If the indicator is less than 10 kOhm, then electric current leaks into the device body, which significantly reduces the power of the electric motor. If the starter winding is in order, it is necessary to measure the resistance between the armature winding and its body.

2. If there are no leaks in this part of the starter electric motor, you should very carefully inspect the output wires of the commutator, which may be sealed off, as a result of which the contact is broken and the starter either does not turn the engine completely, or the crankshaft rotates at insufficient frequency.

3. The most important element of the starter is the brushes.

If this part has completely exhausted its service life, then the starter will turn the car engine poorly, both in a cold state and after the engine has warmed up.

If the amount of brush wear is not large, then they should be checked for current leakage. This operation can be carried out using any device for measuring resistance, or an ordinary twelve-volt light bulb.
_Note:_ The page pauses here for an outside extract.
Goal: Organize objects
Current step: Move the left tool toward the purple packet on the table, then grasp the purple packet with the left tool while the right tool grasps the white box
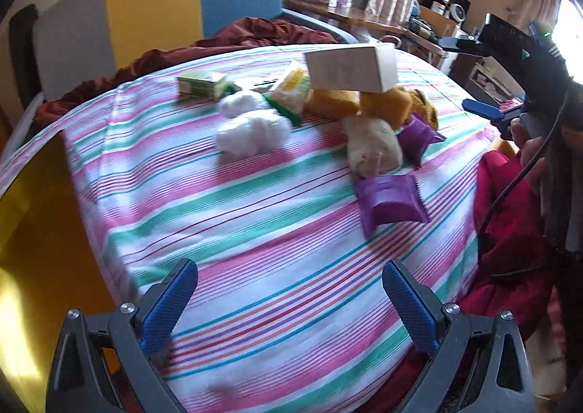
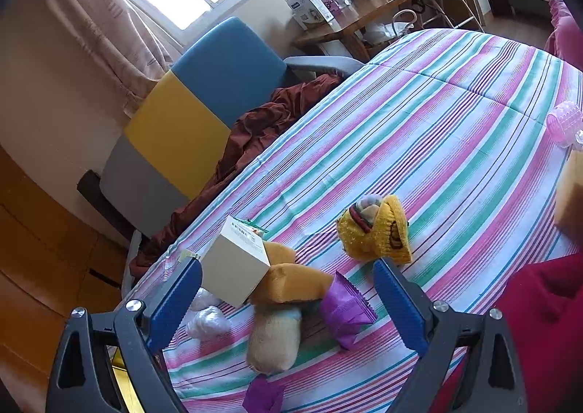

When the “+” power source is applied to the brushes, and “-” to the light bulb, which is connected to the ground of the brush block with another terminal, the glow of the filament should be completely absent. When checking with an ohmmeter, the resistance indicator should tend to infinity.

What to do if the starter turns poorly

When the starter turns poorly, it is necessary to perform diagnostic and repair measures. You should always start with the battery and check the quality of the contact, and only then dismantle and possibly disassemble the starter and perform diagnostics.

Check battery charge

It doesn’t matter whether the gearbox turns poorly or a regular battery needs to be charged. This is especially true in winter, when the air temperature outside at night drops below zero Celsius.

Accordingly, if the battery (even if it is new) is at least 15% discharged, then it is advisable to charge it using a charger. If the battery is old and/or has exhausted its service life, it is better to replace it with a new one.

— **Make sure the contact between the battery terminals and the starter power supply is reliable. If there are pockets of oxidation (rust) on the battery terminals, then this is definitely the problem. Also make sure that the power wire clamp is securely tightened. Pay attention to the contact on the starter itself. It makes sense to check the “ground pigtail”, which directly connects the engine housing and the car body. If the contacts are of poor quality, they need to be cleaned and tightened.

Did the above recommendations not help? Then you will have to remove the starter to inspect and check its main elements. The only exception may be if the new starter turns poorly, then if it’s not the battery and contacts, then you need to look for the reason in the engine. Checking the starter should be performed in the following sequence:

  • Solenoid relay. You need to ring both windings using a tester. The resistance between the windings and the ground is measured in pairs. On a working relay it will be about 1...3 Ohms. The resistance between the power contacts should be about 3...5 Ohms. If the indicated values ​​tend to zero, it means there is a short circuit. Most modern solenoid relays are made in a non-disassembled form, so if the unit fails, it is simply replaced.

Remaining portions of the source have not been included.